Software Metrics—why and how?

Posted by s.aragon on 9 May 2017 - 9:43am

By Neil Chue Hong, Software Sustainability Institute, Daniel S. Katz, University of Illinois Urbana-Champaign, Thomas Kluyver, University of Southampton, David Mawdsley, University of Manchester, Patrick McSweeney, University of Southampton, Geraint Palmer, Cardiff University.

This post is part of the Collaborations Workshops 2017 speed blogging series.

Software is important to research. Whether you think software is a primary product of research or not—or indeed not yet—it’s clear that a lot of researchers rely on a lot of pieces of software. From short, ill-planned, thrown-together temporary scripts to solve a specific problem, through an abundance of complex spreadsheets analysing collected data, to the collaborative and well-structured efforts of hundreds of software engineers and millions of lines of code behind international projects such as the Large Hadron Collider and the Square Kilometre Array, there are few areas of research where software does not have a fundamental role. Given that reliance, it’s surprising that there hasn’t been more research or guidance to help researchers understand the software itself, from its usage to its impact, and from its quality, reusability and sustainability to how much it should be rewarded.

Why measurement is useful

Providing quantitative indicators of the characteristics of software allows us, in principle, to inform an objective evaluation of the software. This assumes that we have a metric (or metrics) that measure what we want it to measure, and that the metrics aren’t vulnerable to manipulation.
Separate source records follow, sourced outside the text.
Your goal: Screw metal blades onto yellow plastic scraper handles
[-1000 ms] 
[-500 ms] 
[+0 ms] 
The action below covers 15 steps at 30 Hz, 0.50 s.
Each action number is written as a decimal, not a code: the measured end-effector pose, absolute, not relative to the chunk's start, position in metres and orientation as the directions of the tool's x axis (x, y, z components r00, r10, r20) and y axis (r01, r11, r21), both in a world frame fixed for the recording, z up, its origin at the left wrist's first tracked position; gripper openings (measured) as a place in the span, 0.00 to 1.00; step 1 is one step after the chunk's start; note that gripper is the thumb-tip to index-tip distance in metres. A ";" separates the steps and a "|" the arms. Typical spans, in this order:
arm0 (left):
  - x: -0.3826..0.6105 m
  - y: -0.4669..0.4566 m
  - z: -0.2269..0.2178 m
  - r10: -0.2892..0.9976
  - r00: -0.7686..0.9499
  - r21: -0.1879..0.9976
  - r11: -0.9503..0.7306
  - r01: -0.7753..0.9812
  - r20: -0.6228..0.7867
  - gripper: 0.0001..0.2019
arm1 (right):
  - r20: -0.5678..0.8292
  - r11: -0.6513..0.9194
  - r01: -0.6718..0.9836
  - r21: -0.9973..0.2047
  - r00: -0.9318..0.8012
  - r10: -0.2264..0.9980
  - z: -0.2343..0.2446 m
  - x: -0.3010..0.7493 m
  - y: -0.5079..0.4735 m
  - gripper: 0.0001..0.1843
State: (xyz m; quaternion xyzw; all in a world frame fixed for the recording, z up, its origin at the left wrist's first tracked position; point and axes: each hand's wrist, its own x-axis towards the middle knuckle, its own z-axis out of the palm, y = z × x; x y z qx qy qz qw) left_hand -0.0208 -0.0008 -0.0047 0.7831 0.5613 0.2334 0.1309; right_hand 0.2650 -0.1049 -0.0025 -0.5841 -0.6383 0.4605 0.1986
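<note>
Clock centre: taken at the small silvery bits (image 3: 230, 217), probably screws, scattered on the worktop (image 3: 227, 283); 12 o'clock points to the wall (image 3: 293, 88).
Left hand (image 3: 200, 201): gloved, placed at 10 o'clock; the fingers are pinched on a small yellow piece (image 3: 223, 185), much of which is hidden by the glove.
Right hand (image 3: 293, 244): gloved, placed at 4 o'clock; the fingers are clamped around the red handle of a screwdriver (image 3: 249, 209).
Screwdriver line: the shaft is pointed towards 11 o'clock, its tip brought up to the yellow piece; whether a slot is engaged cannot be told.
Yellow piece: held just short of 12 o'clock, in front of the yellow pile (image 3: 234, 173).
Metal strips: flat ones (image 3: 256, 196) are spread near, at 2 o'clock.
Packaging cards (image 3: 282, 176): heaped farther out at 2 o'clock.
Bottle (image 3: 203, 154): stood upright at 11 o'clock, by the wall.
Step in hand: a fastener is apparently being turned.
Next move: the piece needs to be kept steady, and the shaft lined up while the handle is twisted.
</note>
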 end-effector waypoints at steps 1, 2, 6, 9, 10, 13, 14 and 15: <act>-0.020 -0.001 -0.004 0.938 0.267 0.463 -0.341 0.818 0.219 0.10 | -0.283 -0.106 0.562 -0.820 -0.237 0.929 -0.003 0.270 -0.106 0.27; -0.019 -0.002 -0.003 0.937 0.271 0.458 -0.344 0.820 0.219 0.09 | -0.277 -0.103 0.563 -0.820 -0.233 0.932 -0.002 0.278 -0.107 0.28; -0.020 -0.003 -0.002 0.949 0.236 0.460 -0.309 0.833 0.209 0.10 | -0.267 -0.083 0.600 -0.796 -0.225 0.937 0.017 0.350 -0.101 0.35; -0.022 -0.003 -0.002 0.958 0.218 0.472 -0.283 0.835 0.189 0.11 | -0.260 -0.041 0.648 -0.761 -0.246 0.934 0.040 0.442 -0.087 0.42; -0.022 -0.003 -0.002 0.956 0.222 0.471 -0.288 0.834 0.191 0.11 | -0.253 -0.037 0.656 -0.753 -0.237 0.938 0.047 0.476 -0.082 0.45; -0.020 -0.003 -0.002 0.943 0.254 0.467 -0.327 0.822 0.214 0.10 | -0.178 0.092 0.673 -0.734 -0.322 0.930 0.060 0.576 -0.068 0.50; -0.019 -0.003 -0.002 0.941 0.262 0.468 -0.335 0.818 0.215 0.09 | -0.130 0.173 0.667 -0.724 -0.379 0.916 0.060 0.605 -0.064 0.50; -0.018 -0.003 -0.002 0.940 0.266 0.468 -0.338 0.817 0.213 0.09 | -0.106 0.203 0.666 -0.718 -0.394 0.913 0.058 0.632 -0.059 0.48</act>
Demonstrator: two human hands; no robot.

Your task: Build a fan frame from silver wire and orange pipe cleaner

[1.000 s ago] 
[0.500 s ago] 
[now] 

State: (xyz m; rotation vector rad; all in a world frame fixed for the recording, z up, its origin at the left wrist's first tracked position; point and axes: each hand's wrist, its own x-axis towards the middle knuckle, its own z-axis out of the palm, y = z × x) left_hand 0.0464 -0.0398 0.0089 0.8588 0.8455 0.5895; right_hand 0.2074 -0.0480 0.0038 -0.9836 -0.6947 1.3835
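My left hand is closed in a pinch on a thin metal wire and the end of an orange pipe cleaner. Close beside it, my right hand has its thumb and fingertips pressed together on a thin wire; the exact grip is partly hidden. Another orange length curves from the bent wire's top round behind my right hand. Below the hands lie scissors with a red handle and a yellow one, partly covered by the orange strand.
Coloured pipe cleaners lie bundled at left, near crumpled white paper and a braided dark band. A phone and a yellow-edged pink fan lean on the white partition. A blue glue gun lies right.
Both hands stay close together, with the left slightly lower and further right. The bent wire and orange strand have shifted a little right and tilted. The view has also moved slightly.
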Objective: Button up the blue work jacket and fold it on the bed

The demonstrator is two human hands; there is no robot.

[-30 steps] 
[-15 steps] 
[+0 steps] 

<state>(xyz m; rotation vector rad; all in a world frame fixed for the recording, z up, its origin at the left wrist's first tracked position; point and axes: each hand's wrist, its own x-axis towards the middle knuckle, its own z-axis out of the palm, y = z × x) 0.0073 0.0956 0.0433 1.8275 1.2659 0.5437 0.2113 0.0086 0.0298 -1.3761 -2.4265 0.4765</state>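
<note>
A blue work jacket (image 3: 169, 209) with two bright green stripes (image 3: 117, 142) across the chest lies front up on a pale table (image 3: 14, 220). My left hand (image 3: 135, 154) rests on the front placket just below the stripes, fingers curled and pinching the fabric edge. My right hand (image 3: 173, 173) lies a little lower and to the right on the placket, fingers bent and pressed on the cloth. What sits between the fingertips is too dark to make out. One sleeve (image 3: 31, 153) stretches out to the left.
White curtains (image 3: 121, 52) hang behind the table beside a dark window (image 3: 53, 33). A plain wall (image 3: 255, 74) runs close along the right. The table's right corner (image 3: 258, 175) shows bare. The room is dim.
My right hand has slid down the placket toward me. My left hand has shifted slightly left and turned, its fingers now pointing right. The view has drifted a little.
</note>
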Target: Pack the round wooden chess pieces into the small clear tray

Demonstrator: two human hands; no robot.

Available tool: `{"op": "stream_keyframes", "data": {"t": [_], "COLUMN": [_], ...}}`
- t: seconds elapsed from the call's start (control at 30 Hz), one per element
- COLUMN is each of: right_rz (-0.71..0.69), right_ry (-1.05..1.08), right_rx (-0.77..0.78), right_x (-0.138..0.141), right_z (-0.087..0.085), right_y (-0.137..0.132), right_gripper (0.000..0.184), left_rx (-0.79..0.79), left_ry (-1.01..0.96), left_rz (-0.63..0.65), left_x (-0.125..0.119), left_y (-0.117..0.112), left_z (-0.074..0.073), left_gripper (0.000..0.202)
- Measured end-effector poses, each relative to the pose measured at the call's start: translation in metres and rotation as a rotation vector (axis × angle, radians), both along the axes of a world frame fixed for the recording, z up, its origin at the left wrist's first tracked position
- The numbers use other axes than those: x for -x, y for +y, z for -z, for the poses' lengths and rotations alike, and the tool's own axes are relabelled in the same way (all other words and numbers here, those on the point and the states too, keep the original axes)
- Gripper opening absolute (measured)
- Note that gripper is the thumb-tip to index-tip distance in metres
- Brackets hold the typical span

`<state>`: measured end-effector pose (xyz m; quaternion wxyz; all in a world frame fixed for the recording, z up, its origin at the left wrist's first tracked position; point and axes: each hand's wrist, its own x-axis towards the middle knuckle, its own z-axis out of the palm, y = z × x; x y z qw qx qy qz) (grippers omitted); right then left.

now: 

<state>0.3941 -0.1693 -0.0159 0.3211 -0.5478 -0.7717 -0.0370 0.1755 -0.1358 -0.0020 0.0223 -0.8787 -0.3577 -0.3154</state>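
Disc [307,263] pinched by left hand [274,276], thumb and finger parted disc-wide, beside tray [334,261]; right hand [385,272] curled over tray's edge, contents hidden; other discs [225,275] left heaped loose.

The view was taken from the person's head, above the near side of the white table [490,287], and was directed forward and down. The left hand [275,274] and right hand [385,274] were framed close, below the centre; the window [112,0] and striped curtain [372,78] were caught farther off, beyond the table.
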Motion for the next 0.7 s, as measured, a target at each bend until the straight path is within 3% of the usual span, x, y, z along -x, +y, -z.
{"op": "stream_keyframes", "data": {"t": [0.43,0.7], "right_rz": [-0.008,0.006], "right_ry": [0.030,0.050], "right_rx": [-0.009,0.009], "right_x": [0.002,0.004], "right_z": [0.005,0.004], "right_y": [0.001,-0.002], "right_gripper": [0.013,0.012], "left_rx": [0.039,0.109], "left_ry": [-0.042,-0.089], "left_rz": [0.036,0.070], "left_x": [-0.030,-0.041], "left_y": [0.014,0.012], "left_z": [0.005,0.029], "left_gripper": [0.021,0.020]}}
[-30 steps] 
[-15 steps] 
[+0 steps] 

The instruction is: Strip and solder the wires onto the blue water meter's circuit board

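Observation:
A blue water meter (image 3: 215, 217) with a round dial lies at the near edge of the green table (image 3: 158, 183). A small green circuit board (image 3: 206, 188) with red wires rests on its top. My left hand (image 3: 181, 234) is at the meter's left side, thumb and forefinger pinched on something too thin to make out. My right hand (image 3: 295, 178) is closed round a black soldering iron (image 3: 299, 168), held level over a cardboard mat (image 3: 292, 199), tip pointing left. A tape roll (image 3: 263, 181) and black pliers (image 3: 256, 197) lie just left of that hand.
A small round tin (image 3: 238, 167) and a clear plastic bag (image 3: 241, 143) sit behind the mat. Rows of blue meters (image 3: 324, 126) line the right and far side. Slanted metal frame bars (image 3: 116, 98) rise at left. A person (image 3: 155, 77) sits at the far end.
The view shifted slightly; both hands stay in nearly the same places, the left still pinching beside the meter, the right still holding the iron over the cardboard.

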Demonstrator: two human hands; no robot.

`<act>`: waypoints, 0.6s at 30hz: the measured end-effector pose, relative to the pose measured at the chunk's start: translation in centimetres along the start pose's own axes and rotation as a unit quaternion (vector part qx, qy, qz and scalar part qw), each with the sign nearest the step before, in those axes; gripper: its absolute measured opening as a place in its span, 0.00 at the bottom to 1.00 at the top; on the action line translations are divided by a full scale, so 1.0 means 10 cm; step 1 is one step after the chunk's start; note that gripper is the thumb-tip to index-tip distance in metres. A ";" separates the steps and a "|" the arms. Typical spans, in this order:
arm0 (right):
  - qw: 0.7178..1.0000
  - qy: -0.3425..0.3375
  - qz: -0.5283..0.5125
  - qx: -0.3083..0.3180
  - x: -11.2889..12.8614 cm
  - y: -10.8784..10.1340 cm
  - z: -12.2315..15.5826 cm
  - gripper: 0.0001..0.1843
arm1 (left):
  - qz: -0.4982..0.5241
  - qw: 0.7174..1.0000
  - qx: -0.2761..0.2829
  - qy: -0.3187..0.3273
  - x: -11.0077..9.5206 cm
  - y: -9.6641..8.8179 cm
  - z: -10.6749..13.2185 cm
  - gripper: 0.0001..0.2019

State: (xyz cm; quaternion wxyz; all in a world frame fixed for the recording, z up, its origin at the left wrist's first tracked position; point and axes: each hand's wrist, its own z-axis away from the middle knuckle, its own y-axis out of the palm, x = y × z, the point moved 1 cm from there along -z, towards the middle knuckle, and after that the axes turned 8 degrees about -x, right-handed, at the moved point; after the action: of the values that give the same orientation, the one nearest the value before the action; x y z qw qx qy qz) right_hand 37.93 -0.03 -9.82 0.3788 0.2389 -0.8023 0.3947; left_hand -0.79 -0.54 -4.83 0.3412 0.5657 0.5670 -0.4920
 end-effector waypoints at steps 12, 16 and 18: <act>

In this blog post, we discuss some of the software metrics that may be useful, and what they might tell us about a piece of software, as well as some of the things we would like to measure but don’t yet know how to.

The importance associated with a metric leads to the risk of gaming: the temptation of individuals to "chase the metric," rather than focus on producing good software. This is a form of Goodhart's law: "When a measure becomes a target, it ceases to be a good measure."

Despite the imperfect nature of metrics, they allow us to compare software rapidly and can be a useful tool in evaluating the usage and quality of software.

Why measure software

At a high level, there are two main reasons we measure software: to understand (or decide on) usage of it and reward the contributors.

Understanding software usage

When faced with a choice between a number of specialised software packages for use in research, what reasons or factors determine how we will make this decision? For example, when implementing neural networks in Python, should I try PyBrain or scikit-learn? Which choice meets the particular needs of my project? (Do I require speed, specific functionalities, easy of use?) Some form of software metric will help in this decision.

Other users and uses of these software metrics go beyond carrying out the research itself: when reviewing a research paper that makes use of a particular software package, how can I be confident that this package is appropriate for the work, or were there better software options that should’ve been explored? For article references, number of citations, keywords, and quality and reputation of journal can do this job, but another form of metric is required for software citation. This may also be a concern for funding bodies, governments, and other institutions that scientific work is accountable to.

As researchers and academics there are other considerations too, where the use of software metrics can be beneficial: which projects should I spend time contributing to and imparting knowledge and skills to? Which software is appropriate for use in education, and will my teaching using this software be valuable for my students?

Rewarding software contributors

Software developers in academia have additional motivations for measuring their software. Academia is a very merit-driven working environment and how that merit is recognised affects the developer’s value in the organisation. This can be as simple a determining whether the developer is eligible for promotion to far more complex social problems including how developers are perceived by their peers. Different disciplines have very different attitudes to the value of technical staff. In areas where technical staff feel underappreciated, metrics are crucial to demonstrating to their colleagues why the developers are valuable to them. Obviously numbers aren't the whole story but they are an important piece of the puzzle.

Aside from the personal aspect, metrics can be used to drive good behaviours. Because you get what you measure, at least to some extent, it is important that we associate personal reward with metrics that result in good research software. Rewarded metrics can motivate a research software engineer to write those few extra tests or to spend a few extra hours tidying up or enhancing the documentation. Ultimately, good research software should make for better and more repeatable research.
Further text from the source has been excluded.